Yes, there will be a focus on Black talent, but the spotlight will turn to other communities as well, he tells us.

However, Stomzy also tells us that “in all our initiatives in all our companies, there’s always this kind of narrative where people sometimes see ethnic stories or representation as a monolith, like a one-dimensional thing, and I think with #Merky what we’ve always tried to do is always broaden that horizon.”

He adds that “we are multi-faceted. The Black experience is so intricate, it’s so nuanced. We always want to be able to reinforce that through all our companies.”

When I ask Stormzy about the films he watched growing up, I love that he immediately offered up Titanic and Sister Act 2: Back in the Habit. ”They were films my mum watched. She just used to watch the same films all the time … and the most integral film in my growing up was Sister Act 2,” he says with the broadest smile.

“To this day I adore that film because I loved the music, the singing and Whoopi Goldberg. To this day it’s my favorite film.”

He was raised in the Pentecostal church, he states. ”I guess that film probably has all the elements that I like in life — music, culture, It’s got everything,” he says before adding, impishly, “Lauryn Hill’s in it.”

Those films were on a repeat loop that he’d eagerly watch with his mother. And if it wasn’t Titanic and Sister Act 2, it was Nollywood. “They’ve got a tenth of the budget but 10 times the laughter,” he asserts.

Stormzy and his colleagues want to find those people who are going to be the “Aneil Karias of tomorrow who haven’t had that shot yet. We always like to give that opportunity before the world latches on and catches up. I definitely, in 30 or 40 years time, want to see whoever wins the best director of the year at the Oscars to say that the first thing they directed was for #Merky Films.”

He tracks young filmmakers through film schools, in theatre and on the streets. ”It’s about just having the right conversations with the right people … like with any industry, the buzz always starts on the ground.“ 

Stormzy in a big sky moment from ‘Big Man’

Big Man/#MerkyFilms/Apple

Earlier this year, Indu Rubasingham, the National Theatre’s artistic chief here in London, revealed that she and Stormzy are collaborating on what she calls “a cut-through show that goes beyond theatre” and will feature Stormzy’s music.

“We’ve got such a really exciting piece,” he boasts. “It’s been bubbling, and it’s been very much Indhu spearheading it. She had a really golden idea and really wants to do this. I had no idea it would work. …It’ll be my first ever time working in that kind of landscape. It’s extremely exciting and inspiring.

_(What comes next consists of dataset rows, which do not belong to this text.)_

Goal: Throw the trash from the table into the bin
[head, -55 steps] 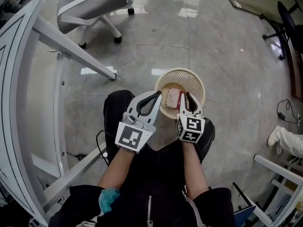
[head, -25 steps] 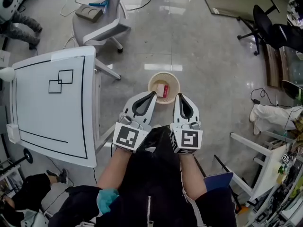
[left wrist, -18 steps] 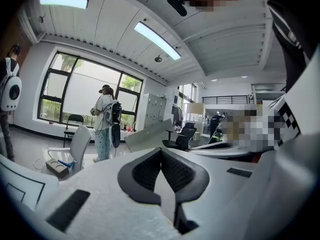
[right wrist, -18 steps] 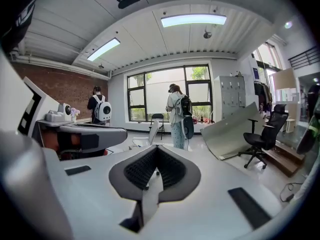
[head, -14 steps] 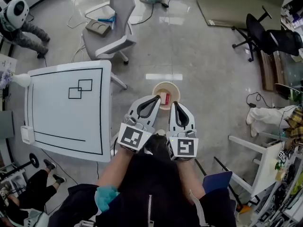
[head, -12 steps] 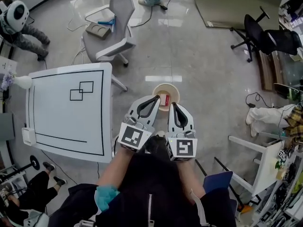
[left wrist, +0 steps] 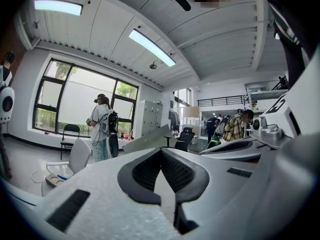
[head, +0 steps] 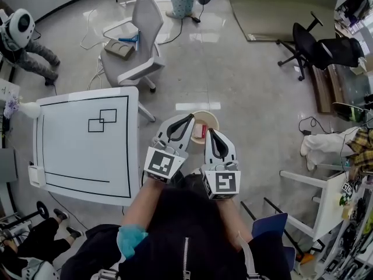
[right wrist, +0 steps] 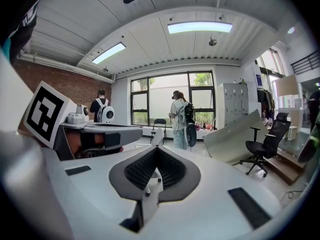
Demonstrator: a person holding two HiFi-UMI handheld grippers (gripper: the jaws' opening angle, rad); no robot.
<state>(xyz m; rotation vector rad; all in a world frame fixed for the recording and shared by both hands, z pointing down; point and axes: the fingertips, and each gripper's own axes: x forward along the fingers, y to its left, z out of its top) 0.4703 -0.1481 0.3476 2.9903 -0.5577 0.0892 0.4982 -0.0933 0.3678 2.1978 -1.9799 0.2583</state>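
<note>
1. Head view: the white square desk with black outlines (head: 70, 156), at the left, shows no trash. The red packet (head: 198, 131) lies inside the round cream mesh bin (head: 204, 115) on the floor, so the throwing looks done. The left tool (head: 188, 119) and right tool (head: 209, 132) hover side by side near the bin, probably idle.
2. Left gripper view: the left tool (left wrist: 161, 151) has its jaws together, holding nothing.
3. Right gripper view: the right tool (right wrist: 156, 149) is likewise closed and empty.

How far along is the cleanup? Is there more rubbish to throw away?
Done: a red packet lies in the bin. In hand: nothing; the left tool and right tool are both shut and empty. Left: no trash shows on the white table, so the job looks finished.
</note>
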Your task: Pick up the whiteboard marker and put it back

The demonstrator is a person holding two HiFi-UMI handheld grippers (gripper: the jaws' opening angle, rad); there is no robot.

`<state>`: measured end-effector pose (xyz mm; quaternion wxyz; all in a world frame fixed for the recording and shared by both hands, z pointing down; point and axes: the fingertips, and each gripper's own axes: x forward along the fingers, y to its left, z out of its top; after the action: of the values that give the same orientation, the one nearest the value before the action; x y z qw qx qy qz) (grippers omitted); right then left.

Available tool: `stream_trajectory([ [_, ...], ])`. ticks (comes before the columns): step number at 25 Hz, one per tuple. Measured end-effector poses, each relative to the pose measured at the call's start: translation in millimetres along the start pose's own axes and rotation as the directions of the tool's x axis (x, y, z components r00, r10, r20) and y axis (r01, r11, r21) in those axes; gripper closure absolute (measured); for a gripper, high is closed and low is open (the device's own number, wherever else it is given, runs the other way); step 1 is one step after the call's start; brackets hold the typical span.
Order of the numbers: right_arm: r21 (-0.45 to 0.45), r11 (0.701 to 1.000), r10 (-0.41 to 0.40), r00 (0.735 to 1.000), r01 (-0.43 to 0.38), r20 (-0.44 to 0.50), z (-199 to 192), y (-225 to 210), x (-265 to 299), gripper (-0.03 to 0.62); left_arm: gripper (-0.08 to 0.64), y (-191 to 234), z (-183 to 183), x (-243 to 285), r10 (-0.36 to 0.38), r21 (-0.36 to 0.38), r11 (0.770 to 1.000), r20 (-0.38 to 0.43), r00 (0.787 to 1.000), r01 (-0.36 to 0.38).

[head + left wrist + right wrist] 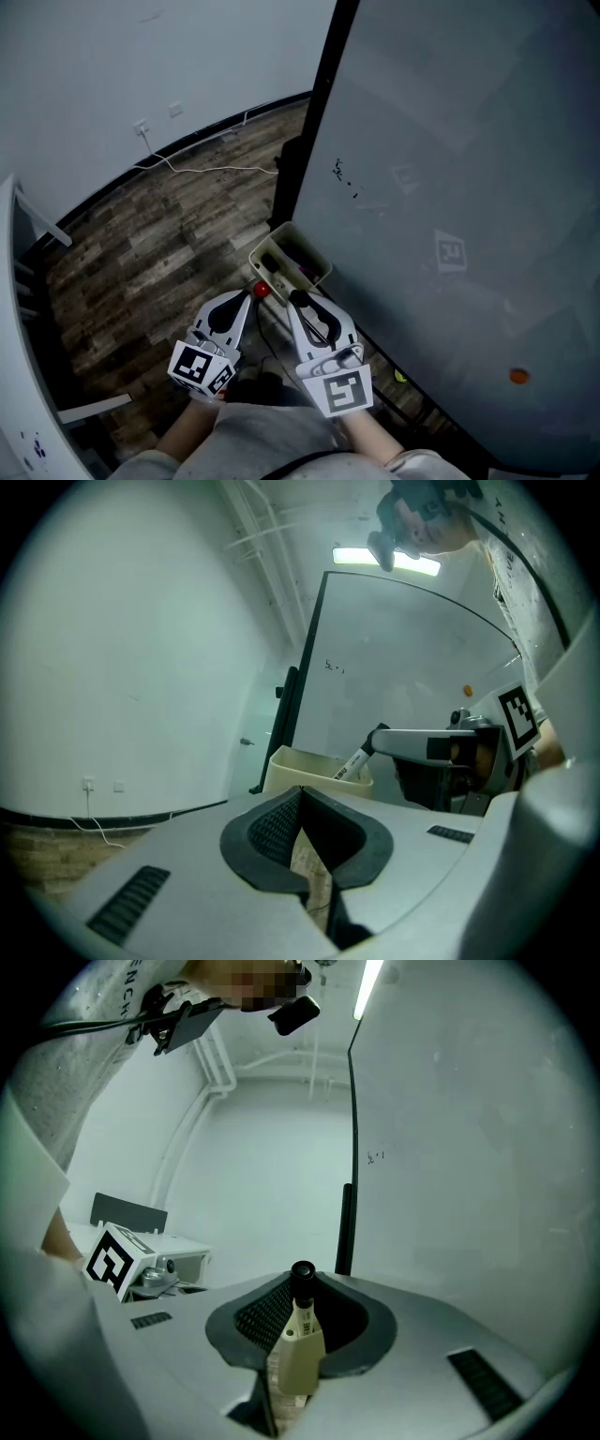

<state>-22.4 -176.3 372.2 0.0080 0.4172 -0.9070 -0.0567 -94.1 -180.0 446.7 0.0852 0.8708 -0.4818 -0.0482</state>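
My right gripper (296,300) is clamped on the whiteboard marker (356,759), whose lower end dips into the beige tray (291,761). My left gripper (302,822) sits pinched together on nothing, just beside it.

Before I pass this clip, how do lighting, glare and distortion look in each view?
Head view: dim, flat, bluish light; the whiteboard shows only faint reflections. Left gripper view: strong fisheye bend, dark corners, ceiling light blown out. Right gripper view: same fisheye and vignette, marker evenly lit and fairly sharp.
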Motion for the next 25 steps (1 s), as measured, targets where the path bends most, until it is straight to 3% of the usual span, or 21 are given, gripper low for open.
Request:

I’m just buzzing to get it off the ground.”

He’s forbidden to discuss exactly what the show’s about, though he stresses that “it’s a lot more exciting than being just a musical.“ 

The piece is very much at pre-production stage, “and it’s something like two or three years away.”

The rapper paints an amusing portrait of rolling up at the National with a group of friends and seeing a performance of Kendall Feaver’s adaptation of Noel Streatfeild’s Ballet Shoes directed by Katy Rudd.

“I had no idea I was going to love it,” he says. “I saw it with five of the lads, and I knew we were going to stick out a little bit. And two of my friends had never been to the theatre before; it was just so hilarious. I said to them, ‘Who wants to roll?,” it was super pure. We had no idea what we were going to see. It was sick, man.“

The show fueled his appetite for more theatre and for watching more movies. “I want do more, and I really want to be a student because I think with the same way with music — if people want to jump into music, there’s some things they’ve got to learn and got to understand.”

He adds: “It deserves a studious and respectful approach. I have opportunity and there’s a bright future ahead for me, by the grace of God. … I’m very much a newbie, a novice, when it comes to acting and films.”